» **Your instructions**: Read each line of the material and note whether it contains "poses". Give the number of such lines and nothing else.

● ● ● ●

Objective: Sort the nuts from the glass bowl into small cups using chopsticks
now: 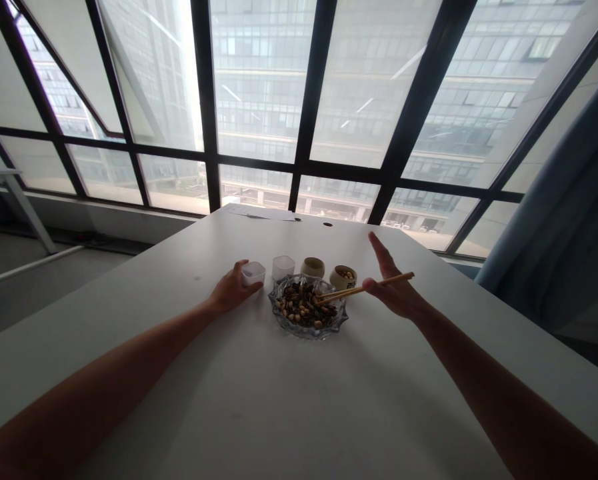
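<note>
Left hand (229,291) grasps the first cup (253,275), thumb on the near side, fingers around the far side. Just right of this hand stands the second cup (283,268). The bowl (306,331), containing nuts and seeds (299,310), sits between both hands; behind it, left of the right hand (399,300), stand the green pot (313,269) and the lettered pot (339,283). Chopsticks (351,291), tips in the bowl, are held at the right thumb, index finger extended.

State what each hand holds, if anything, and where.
Left hand: the leftmost translucent cup, by its sides. Right hand: the chopsticks, by their upper part.
</note>
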`<state>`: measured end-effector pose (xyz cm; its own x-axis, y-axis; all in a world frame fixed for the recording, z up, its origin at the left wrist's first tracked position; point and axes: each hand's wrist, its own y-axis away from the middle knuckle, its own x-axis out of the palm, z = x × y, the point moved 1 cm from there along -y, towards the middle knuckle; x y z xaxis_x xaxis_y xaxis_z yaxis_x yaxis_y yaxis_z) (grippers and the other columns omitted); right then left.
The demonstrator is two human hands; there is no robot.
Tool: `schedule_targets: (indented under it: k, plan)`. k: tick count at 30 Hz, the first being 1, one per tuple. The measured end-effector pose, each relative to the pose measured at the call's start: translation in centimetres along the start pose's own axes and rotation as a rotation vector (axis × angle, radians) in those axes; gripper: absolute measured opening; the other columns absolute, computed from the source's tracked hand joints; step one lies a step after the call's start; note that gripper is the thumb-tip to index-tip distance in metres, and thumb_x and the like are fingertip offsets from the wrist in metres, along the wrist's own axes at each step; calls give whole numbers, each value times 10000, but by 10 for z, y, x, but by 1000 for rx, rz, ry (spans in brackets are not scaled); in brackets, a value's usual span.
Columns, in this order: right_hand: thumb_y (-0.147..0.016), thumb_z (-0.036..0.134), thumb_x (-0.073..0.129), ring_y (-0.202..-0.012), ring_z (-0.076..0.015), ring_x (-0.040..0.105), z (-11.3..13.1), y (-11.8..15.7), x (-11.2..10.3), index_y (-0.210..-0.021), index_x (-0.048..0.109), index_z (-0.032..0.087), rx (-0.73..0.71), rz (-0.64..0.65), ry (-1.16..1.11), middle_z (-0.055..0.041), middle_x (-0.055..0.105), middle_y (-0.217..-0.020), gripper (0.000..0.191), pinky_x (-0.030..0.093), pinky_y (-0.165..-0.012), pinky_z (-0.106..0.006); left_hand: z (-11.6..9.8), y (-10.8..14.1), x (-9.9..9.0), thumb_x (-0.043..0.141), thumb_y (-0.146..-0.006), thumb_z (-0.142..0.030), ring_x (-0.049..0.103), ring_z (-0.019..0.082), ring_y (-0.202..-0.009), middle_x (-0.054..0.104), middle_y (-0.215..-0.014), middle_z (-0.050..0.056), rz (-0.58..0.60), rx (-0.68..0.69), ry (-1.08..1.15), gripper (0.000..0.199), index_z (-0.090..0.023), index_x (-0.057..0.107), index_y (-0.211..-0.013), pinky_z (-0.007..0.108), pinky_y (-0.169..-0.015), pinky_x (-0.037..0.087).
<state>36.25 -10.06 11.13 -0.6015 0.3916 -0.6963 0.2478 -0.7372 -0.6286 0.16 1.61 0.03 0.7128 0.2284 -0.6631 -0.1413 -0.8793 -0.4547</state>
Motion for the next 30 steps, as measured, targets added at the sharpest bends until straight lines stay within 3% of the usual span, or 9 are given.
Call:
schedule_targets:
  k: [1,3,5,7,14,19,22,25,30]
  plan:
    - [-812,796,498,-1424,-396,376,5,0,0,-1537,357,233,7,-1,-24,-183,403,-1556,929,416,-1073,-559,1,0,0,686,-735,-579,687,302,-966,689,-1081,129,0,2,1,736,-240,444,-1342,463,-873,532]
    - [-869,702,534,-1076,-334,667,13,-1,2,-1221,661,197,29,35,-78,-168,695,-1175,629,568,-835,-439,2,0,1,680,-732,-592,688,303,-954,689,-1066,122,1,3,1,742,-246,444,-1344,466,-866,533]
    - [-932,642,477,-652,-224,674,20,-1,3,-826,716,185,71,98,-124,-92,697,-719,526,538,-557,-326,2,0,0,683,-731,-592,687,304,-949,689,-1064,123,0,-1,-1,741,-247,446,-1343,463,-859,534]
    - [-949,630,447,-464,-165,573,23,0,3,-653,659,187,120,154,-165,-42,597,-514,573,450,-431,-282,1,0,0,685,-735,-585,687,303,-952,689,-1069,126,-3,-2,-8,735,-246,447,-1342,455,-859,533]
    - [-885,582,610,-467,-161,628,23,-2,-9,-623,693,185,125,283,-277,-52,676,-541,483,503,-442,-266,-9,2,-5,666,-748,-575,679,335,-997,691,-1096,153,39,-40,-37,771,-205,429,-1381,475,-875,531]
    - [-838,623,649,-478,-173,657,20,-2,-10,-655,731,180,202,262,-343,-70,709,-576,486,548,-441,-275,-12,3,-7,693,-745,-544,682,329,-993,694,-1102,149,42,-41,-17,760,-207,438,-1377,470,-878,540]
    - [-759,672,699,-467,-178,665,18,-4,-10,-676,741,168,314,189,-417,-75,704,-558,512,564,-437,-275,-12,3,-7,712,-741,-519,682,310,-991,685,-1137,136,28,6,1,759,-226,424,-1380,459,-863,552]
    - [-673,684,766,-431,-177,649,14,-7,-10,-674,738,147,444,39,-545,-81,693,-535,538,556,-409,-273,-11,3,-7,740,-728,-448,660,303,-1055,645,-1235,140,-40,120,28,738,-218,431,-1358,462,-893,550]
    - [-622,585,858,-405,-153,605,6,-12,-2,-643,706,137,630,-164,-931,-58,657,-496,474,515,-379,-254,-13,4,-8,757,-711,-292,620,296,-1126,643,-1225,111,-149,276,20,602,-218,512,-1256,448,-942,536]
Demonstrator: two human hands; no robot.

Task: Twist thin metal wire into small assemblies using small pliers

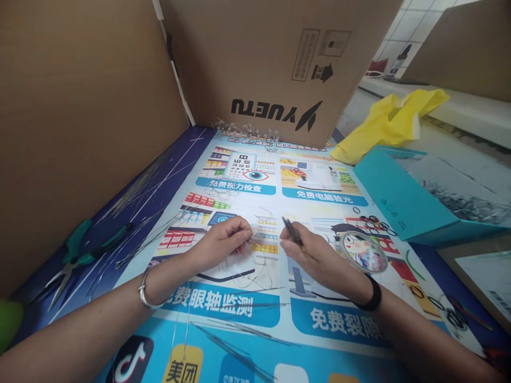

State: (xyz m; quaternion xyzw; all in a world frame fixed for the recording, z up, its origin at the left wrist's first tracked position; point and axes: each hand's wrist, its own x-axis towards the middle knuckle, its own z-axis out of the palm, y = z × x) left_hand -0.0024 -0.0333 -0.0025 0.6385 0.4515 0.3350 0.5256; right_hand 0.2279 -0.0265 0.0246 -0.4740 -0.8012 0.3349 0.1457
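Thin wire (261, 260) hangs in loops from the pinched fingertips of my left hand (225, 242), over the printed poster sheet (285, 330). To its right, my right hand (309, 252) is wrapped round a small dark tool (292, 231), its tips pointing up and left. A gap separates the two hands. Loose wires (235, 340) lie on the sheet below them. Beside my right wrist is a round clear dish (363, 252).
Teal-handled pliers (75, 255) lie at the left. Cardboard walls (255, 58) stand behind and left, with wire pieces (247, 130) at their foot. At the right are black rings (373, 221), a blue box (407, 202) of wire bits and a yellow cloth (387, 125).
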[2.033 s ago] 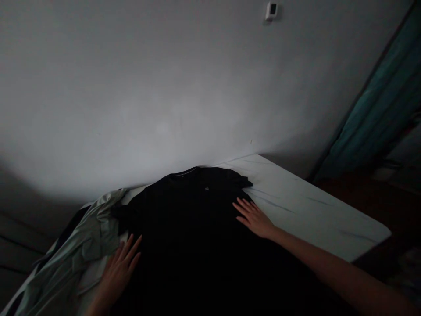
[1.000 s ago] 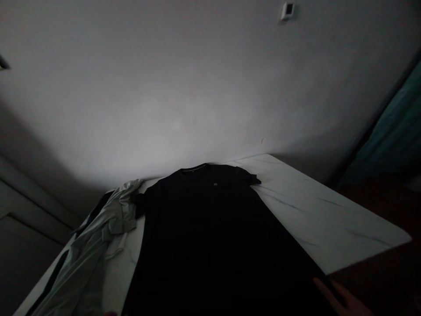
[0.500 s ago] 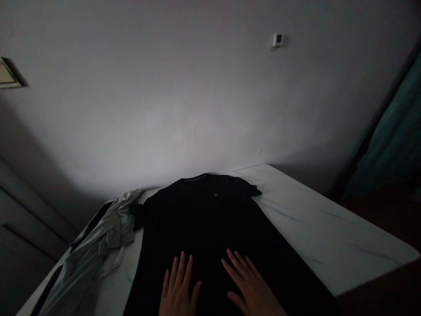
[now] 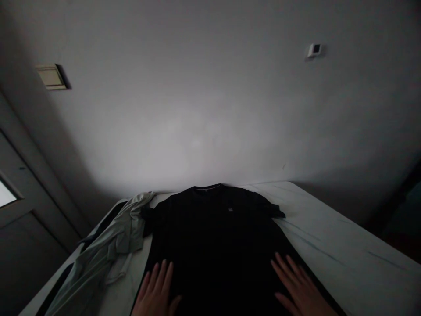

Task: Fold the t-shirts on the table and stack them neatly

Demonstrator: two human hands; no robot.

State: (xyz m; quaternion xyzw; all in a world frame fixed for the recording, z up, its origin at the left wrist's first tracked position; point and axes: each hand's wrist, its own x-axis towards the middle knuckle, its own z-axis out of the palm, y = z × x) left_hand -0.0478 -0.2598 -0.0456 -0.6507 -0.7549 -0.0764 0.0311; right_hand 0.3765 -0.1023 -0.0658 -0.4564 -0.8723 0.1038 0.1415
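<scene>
A black short-sleeved T-shirt (image 4: 220,237) lies spread out, front side up, with its collar toward the wall and a small light mark on the chest. My left hand (image 4: 156,289) rests flat on the shirt near its left side edge, fingers stretched out. Over by the opposite side edge, my right hand (image 4: 297,285) is also flat on the black cloth with its fingers spread. Neither hand grips anything. The shirt's lower end falls outside the view.
Under the shirt is a white marble-patterned table (image 4: 322,241) standing against a grey wall (image 4: 197,109). Crumpled grey-green clothes (image 4: 108,250) lie along the table's left side. A door (image 4: 29,219) stands at the far left.
My hands have slid apart over the shirt, the left one leftward and the right one rightward. The view has turned a little to the left, so more of the door shows.
</scene>
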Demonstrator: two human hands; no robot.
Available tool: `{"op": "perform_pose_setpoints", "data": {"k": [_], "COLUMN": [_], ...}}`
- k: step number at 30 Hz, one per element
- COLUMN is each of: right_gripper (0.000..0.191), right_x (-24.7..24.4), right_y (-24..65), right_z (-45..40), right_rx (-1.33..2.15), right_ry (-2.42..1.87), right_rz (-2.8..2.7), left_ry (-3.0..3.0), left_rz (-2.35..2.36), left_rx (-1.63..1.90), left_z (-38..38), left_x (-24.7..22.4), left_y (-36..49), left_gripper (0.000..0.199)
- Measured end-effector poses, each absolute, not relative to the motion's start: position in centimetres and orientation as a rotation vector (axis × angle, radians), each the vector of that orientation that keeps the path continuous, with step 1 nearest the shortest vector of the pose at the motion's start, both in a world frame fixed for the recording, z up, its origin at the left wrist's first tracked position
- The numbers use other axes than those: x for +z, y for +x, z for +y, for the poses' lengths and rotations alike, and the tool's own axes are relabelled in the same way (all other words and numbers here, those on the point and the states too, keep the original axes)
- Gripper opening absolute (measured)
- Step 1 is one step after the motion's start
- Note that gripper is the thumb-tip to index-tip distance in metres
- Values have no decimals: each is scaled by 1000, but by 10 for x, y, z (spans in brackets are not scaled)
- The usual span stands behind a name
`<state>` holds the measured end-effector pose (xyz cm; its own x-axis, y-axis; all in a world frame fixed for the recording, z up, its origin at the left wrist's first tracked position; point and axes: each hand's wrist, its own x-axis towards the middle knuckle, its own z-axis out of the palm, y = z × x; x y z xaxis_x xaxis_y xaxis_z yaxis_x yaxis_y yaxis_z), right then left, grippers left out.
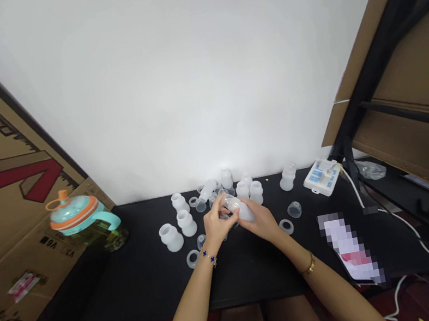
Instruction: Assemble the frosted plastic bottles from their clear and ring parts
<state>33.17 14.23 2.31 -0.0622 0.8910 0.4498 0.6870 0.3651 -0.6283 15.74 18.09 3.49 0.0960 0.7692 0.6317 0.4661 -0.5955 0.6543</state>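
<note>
Above the middle of the black table, I hold a small white baby bottle (246,212) tilted, its clear domed cap (230,202) pointing up and left. My right hand (261,223) is wrapped round the bottle's body. Closed on the capped end, the fingers and thumb of my left hand (216,224) pinch it from the left. Open-necked white bottles (171,238) stand to the left of my hands, with more bottles (256,193) behind. A clear ring (193,259) and a clear cap (201,241) lie beside my left wrist. Parts under my hands are partly hidden.
Right of my hands are a ring (286,226), a clear cap (294,209) and a capped bottle (287,178). Farther right lie a white power strip (322,177), its cable (412,233) and a phone (353,252). A large teal-handled jug (87,219) stands left by a cardboard box (4,219).
</note>
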Motion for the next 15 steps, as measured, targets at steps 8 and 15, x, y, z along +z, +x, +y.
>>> {"op": "perform_pose_setpoints", "data": {"k": [8, 15], "right_gripper": [48, 50], "right_x": [22, 23], "right_y": [332, 332], "right_z": [143, 143], "right_rx": [327, 337], "right_ry": [-1399, -1389], "right_rz": [-1812, -1802], "left_ry": [2090, 2122], "left_rz": [1214, 1233], "left_rx": [1487, 1498], "left_z": [179, 179], "left_x": [38, 37], "left_y": [157, 158], "left_gripper": [56, 55]}}
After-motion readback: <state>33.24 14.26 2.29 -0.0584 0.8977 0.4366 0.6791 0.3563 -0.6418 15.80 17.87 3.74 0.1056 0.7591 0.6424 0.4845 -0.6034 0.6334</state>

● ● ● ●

» **Your response**: 2